O projeto de desmantelamento da educação pública promovido no governo de Jair Bolsonaro, com o corte de verbas e que já faz parte da política de Covas em São Paulo, é um fato constatado pela presidente da Anamt, que fala sobre o reflexo da situação atual do país, na saúde mental dos professores. “O Brasil meio que perdeu a estratégia de desenvolvimento da educação. Um terreno frágil se torna ainda mais pantanoso com corte de verbas e mais condena o professo do que o incentiva”, afirma a especialista.

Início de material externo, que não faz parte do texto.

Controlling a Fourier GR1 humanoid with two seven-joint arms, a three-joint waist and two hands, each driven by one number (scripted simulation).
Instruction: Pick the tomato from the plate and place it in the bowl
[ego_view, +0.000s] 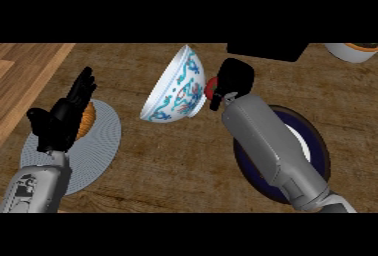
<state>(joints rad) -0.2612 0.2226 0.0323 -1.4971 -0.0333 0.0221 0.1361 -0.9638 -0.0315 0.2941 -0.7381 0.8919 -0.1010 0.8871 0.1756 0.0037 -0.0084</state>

O caos promovido pelo golpe que assola o Brasil desde 2016, é refletido no ambiente escolar de acordo com o professor de psicologia da Universidade Presbiteriana Mackenzie Nelson Fragoso. “Todos os conflitos familiares e sociais explodem na escola. E é ali que a criança e o jovem serão pressionados”, afirma Nelson. Mesmo sabendo o tamanho da pressão envolvida, Fragoso, alerta que os professor precisa separar a vida profissional da pessoal, sem tomar para si todos problemas. “Não sou eu a pessoa que estão confrontando, mas um sistema que eles [alunos] não aprenderam, não conhecem e repudiam. Repudiam porque é diferente do que aprendem em casa ou no bairro onde vivem”, afirma o também professor, que vê a função da sua profissão como a de um “mentor, para ajudar a crescer, se desenvolver na vida, apesar de o mundo onde nasceu não ser legal”, se referindo ao papel dos professores na vida dos alunos.

A prefeitura constituiu um grupo de trabalho intersecretarial para discutir causas e soluções para diminuir os afastamentos. Mas a situação precária do ensino no Brasil não é de hoje, sendo que os relatos dos profissionais na matéria são um retrato do que ocorre há anos, não somente em São Paulo mas em todo o país, mas que nesse momento, castiga ainda mais os professores devido aos baixos salários, que os obrigam a trabalhar mais de 12 horas por dia, sob condições precárias de trabalho com salas lotadas de alunos que sofrem os reflexos da mesma crise econômica a que aflige suas famílias.

Com a atual política de cortes no setor, ambos, professores e alunos são punidos, agora mais do que nunca, com a destruição da educação, comprometendo o futuro dos mesmos e de todas gerações que virão, se Bolsonaro obtiver “boa sorte e sucesso” como lhe foi desejado,  nessa política de terra arrasada.